▸ Problem description: Among the lines below, keep only those from the one containing "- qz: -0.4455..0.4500" through the one containing "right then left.", and reproduce them exactly.

▸ Dataset content:
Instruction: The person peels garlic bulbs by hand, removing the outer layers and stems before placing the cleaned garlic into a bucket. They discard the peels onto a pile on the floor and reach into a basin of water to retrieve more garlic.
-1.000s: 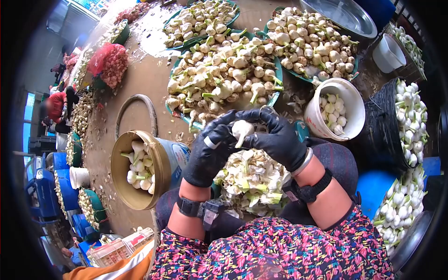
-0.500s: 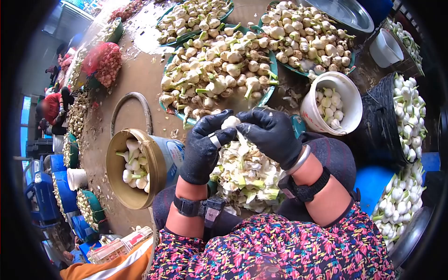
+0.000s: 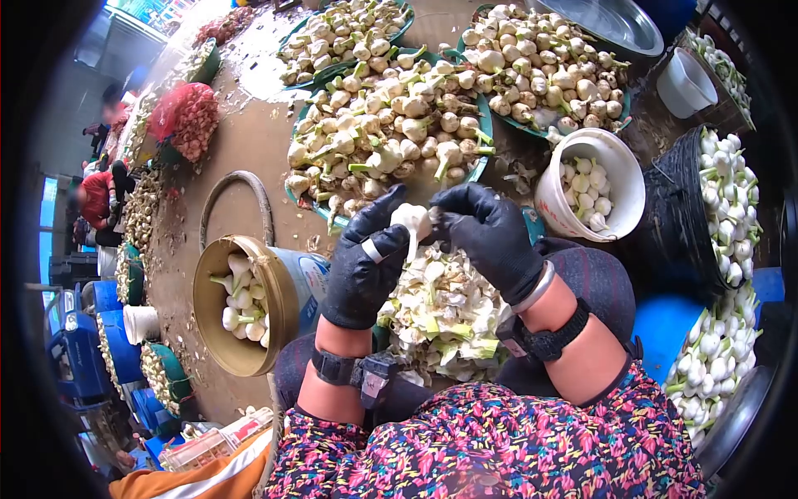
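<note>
Both hands wear black gloves. A white garlic bulb (image 3: 411, 218), its pale stem hanging down, is held in my left hand (image 3: 366, 258), between thumb and fingers. Just right of the bulb is my right hand (image 3: 486, 241), thumb and fingertips pinched together; what they hold, if anything, is too small to tell. Below both hands lies a heap of white and green peelings (image 3: 445, 316). Beyond the hands, untrimmed garlic bulbs (image 3: 391, 125) fill a large green-rimmed tub.
A beige bucket (image 3: 278, 308) with cleaned bulbs stands at left, a white bucket (image 3: 544, 187) of bulbs at right. Farther right is a black basket (image 3: 669, 200) with white bulbs. A hose (image 3: 266, 200) curves on the floor. A person in red (image 3: 97, 200) sits far left.
The garlic bulb shows more fully, with its stem pointing down. My right hand has drawn slightly away to the right from my left hand.
</note>
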`<action>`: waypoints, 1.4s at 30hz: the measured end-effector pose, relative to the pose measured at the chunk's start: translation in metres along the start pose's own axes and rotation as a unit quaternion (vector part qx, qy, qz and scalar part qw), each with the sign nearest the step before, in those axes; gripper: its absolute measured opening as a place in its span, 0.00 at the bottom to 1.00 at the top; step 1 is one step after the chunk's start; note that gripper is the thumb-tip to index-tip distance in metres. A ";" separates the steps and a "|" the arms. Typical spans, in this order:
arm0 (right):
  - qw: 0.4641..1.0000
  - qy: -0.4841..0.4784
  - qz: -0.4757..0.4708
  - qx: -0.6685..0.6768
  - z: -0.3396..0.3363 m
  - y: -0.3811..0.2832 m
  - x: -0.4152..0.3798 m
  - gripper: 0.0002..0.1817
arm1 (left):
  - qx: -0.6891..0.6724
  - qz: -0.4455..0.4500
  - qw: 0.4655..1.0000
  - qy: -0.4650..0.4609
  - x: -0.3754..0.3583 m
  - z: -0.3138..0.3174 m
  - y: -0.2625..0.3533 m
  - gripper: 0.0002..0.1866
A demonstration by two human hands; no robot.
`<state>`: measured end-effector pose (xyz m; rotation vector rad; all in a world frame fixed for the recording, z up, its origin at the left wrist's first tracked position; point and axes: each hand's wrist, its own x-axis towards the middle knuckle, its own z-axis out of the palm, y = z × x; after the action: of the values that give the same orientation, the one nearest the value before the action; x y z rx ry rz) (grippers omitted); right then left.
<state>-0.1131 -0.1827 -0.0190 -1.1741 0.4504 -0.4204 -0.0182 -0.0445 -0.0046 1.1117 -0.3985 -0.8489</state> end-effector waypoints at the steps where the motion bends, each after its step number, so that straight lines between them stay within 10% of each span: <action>1: 0.999 -0.017 -0.010 -0.030 -0.002 0.003 -0.001 0.08 | -0.045 -0.004 0.999 0.015 0.000 0.006 0.001 0.25; 8: 0.953 -0.004 -0.133 -0.271 -0.001 -0.002 -0.003 0.07 | -0.063 -0.051 0.996 0.025 0.002 0.005 -0.003 0.23; 15: 0.960 0.038 -0.042 -0.274 -0.008 -0.004 0.003 0.07 | 0.110 -0.018 0.994 -0.001 0.004 0.007 -0.004 0.22; 18: 0.968 0.045 -0.052 -0.242 -0.015 0.008 0.006 0.06 | -0.184 -0.094 0.978 0.012 0.003 0.014 0.000 0.17; 20: 0.976 0.035 0.001 -0.213 -0.015 0.009 0.003 0.06 | -0.133 -0.077 0.987 0.039 0.011 -0.005 -0.017 0.16; 21: 0.958 -0.032 0.017 -0.285 -0.016 0.006 0.000 0.06 | 0.204 0.089 0.975 -0.006 0.017 -0.022 -0.026 0.16; 23: 0.902 -0.117 0.012 -0.415 -0.014 0.015 -0.006 0.09 | 0.625 0.331 0.703 -0.071 0.029 -0.031 -0.013 0.16; 24: 0.886 -0.165 0.027 -0.432 -0.012 0.018 -0.009 0.11 | 0.415 0.173 0.893 -0.004 0.035 -0.026 -0.021 0.17; 26: 0.875 -0.179 0.015 -0.449 -0.004 0.024 -0.014 0.11 | 0.510 0.266 0.815 -0.069 0.053 0.010 0.006 0.21; 28: 0.863 -0.197 0.007 -0.466 -0.004 0.019 -0.015 0.13 | -0.019 0.024 0.997 -0.074 0.066 0.049 0.026 0.24; 33: 0.912 -0.173 0.043 -0.370 -0.010 -0.004 -0.011 0.10 | 0.311 0.082 0.945 -0.057 0.110 -0.030 -0.022 0.19; 35: 0.916 -0.166 -0.004 -0.365 -0.010 0.002 -0.013 0.15 | 0.169 -0.095 0.980 0.051 0.111 -0.038 -0.057 0.24; 41: 0.918 -0.139 -0.027 -0.369 -0.019 0.002 -0.005 0.12 | 0.079 -0.224 0.965 0.107 0.161 -0.065 -0.175 0.44; 42: 0.928 -0.135 -0.020 -0.347 -0.021 0.002 -0.003 0.09 | 0.174 -0.172 0.968 0.055 0.180 -0.102 -0.222 0.34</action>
<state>-0.1274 -0.1968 -0.0270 -1.9035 0.3387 -0.1194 0.0760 -0.1596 -0.2696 1.5782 -0.2704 -1.0403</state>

▸ Answer section:
  - qz: -0.4455..0.4500
  - qw: 0.4655..1.0000
  - qy: -0.4650..0.4609
  - x: -0.3754..0.3583 m
  - z: -0.3138..0.3174 m
  - y: -0.2625..0.3533 m
  - gripper: 0.0002..0.1866
A demonstration by two human hands; no robot.
`<state>`: measured end-effector pose (xyz m; rotation vector rad; all in a world frame fixed for the recording, z up, its origin at the left wrist's first tracked position; point and axes: each hand's wrist, its own x-axis towards the middle knuckle, its own z-axis out of the palm, y = z × x; after the action: of the values that give the same orientation, the one nearest the value before the action; x y z rx ry rz) (grippers omitted); right then left.

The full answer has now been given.